1.2. RPM Design Goals
Prev	Chapter 1. Introduction to RPM	Next

1.2. RPM Design Goals

All of these early system-management tools took a similar approach. They provided the capability to install an entire application with a single command, to track the files it put on the system, and to remove those files by using another single command. As the preponderance of multiple early tools suggests, this approach to system management was popular. All of these early tools, however, had numerous technical or practical deficiencies. Some tools were designed only for Linux on 32-bit Intel-compatible hardware, even though Linux by this point was already running on other CPUs in addition to the IA32 family. As Linux was spreading to multiple architectures, a package-management system that could produce packages for multiple architectures was needed. Other tools had technical flaws in how they prepared packages, making it difficult to verify that packages had been prepared correctly or to see exactly how the software was prepared.

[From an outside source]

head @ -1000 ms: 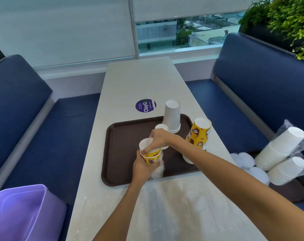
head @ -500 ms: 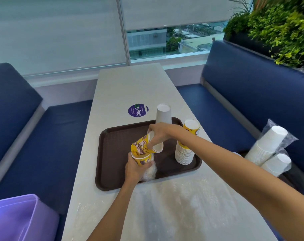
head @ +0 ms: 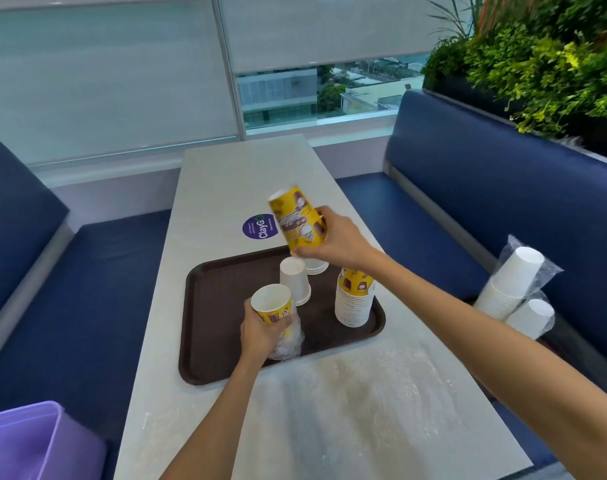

Because of these concerns, after their initial releases of RPP-based distributions, Red Hat looked closely at both their own RPP software and other software such as BOGUS's pms software. Developers at Red Hat, particularly Marc Ewing and Erik Troan, set out to develop what they initially called the Red Hat Package Manager (RPM). Based on experiences with earlier Linux packaging software and knowledge about packaging tools used on other platforms, Red Hat had several design goals in mind when they developed RPM. These design points include the following features:

Ease of use
Package-oriented focus
Upgradability of packages
Tracking of package interdependencies
Query capabilities
Verification
Support for multiple architectures
Use of pristine sources

The following sections demonstrate how Red Hat incorporated each of these design goals into RPM.

1.2.1. Ease of use

Perhaps the primary design goal for RPM is that it must be easy to use. Manual software installation has been the primary method of putting software onto Unix boxes for over 30 years now and has worked very well for those three decades. To offer a compelling reason to use the new software, RPM must be significantly easier to use than other Linux package-management tools. For that reason, most tasks that can be handled using RPM were designed to be carried out via a single command. For example, software installation using RPM requires a single command (rpm -U software_package), while manual software installation using older manual methods typically requires at least six steps to complete the same task:

tar zxf software_package
cd software_package
./configure
make
su
make install

Similarly, removal of applications installed using RPM requires a single command (rpm -e software_package); manual removal of an installed application requires that each file associated with that application be manually deleted.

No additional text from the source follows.